» About this task
All of the data, word for word and free of pictures, is the expected result.

►

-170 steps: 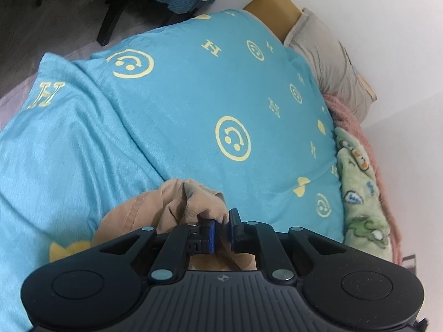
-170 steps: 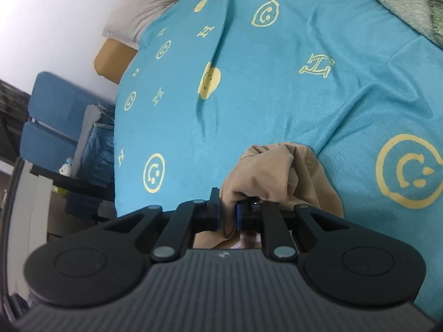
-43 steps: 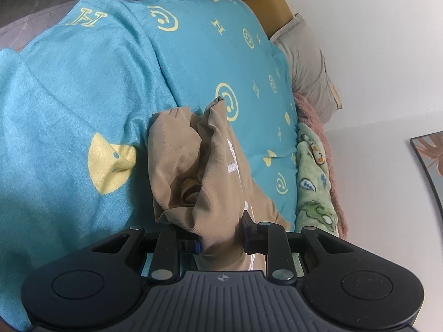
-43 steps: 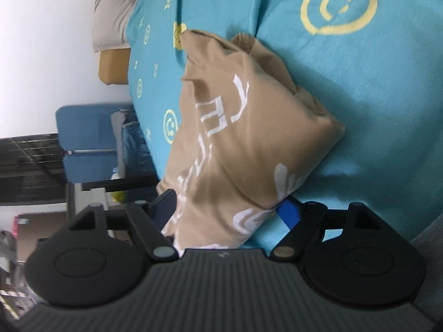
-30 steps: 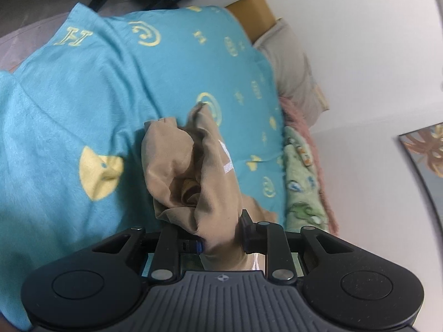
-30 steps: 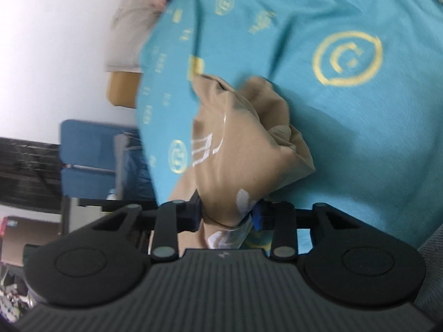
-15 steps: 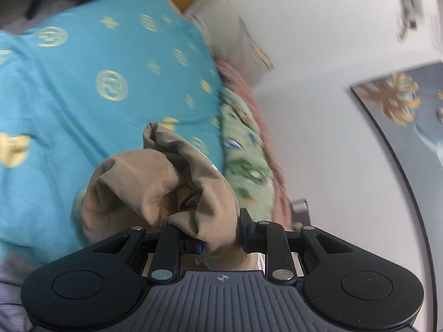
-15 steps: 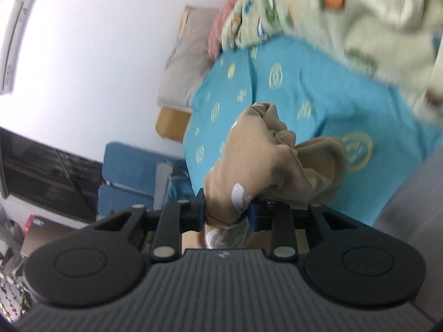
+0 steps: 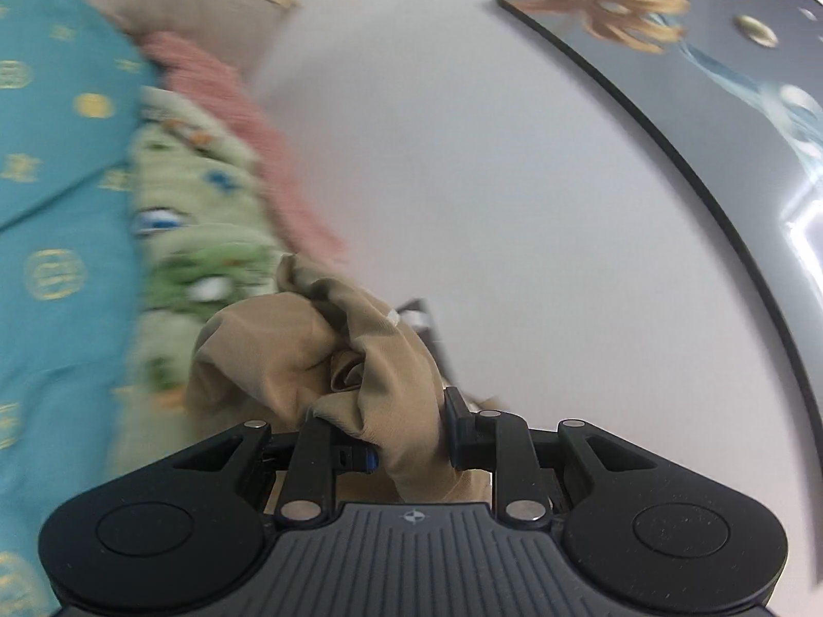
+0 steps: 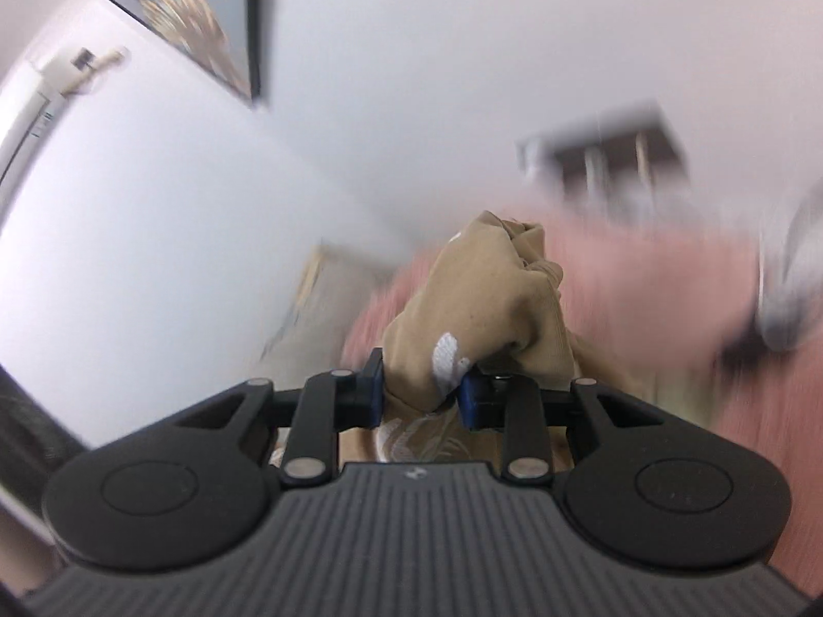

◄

» Reply to the exercise
-170 steps: 
-170 steps: 
-43 steps: 
-43 steps: 
-30 steps: 
-30 steps: 
-15 steps: 
-15 steps: 
+0 steps: 
+0 steps: 

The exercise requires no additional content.